Exercise Price; Adjustment
Each Warrant represents the right to purchase, subject to adjustment in certain circumstances, one Common Share at an exercise price of CAD$0.52 per Common Share. The exercise price and number of Warrant Shares underlying each Warrant are subject to appropriate adjustment in the event of certain stock dividends and splits, reclassifications or similar events affecting the Common Shares.
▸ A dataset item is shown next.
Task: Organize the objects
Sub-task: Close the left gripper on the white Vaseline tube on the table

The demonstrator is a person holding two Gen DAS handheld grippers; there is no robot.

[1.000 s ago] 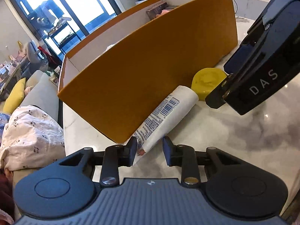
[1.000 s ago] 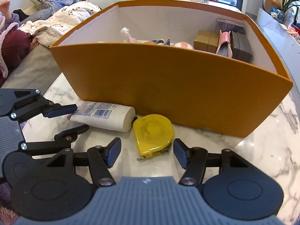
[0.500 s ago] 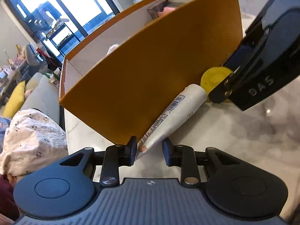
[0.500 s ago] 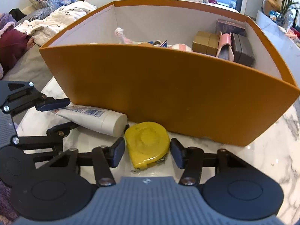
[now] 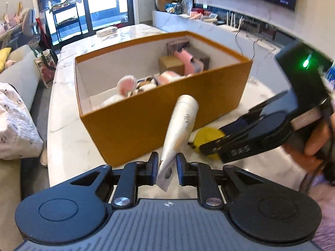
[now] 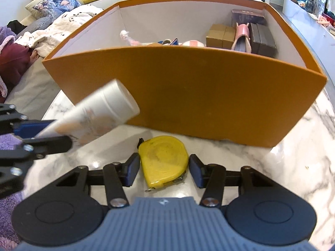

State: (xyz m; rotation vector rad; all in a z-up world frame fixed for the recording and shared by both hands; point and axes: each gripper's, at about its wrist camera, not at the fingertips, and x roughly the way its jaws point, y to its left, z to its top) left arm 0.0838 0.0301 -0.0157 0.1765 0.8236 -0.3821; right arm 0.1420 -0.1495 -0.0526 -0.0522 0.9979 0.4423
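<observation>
Gripping the white tube (image 5: 181, 129) by its crimped end, the left gripper (image 5: 166, 167) holds it raised, cap toward the orange box (image 5: 159, 113). Right gripper (image 6: 164, 168) is open, straddling the yellow tape measure (image 6: 164, 161) on the marble table (image 6: 272, 167).

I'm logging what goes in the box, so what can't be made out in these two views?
- Tube print: motion-blurred in both views.
- Tube's crimped end: pinched in the left gripper, partly covered.
- Box floor and lower contents: hidden by its front wall, right wrist view.
- Tape measure: mostly behind the right gripper, left wrist view.
- Plush toy: blurred, half below the wall.
</observation>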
Additionally, if at any time while the Warrant is outstanding, the Corporation shall fix a record date or the issuance of any Common Share Equivalents (as defined in the Warrant) or rights to purchase shares, warrants or securities pro rata to the record holders of any class of shares (the "Purchase Rights"), then the holder will be entitled to acquire, upon the terms applicable to such Purchase Rights, the aggregate Purchase Rights which the holder could have acquired if the holder had held the number of Common Shares acquirable upon complete exercise of such Warrants (without regard to any limitations on exercise thereof) immediately before the date on which a record is taken for the grant, issuance or sale of such Purchase Rights (such right being subject to the beneficial ownership limitation described above, as applicable and provided in the Warrants).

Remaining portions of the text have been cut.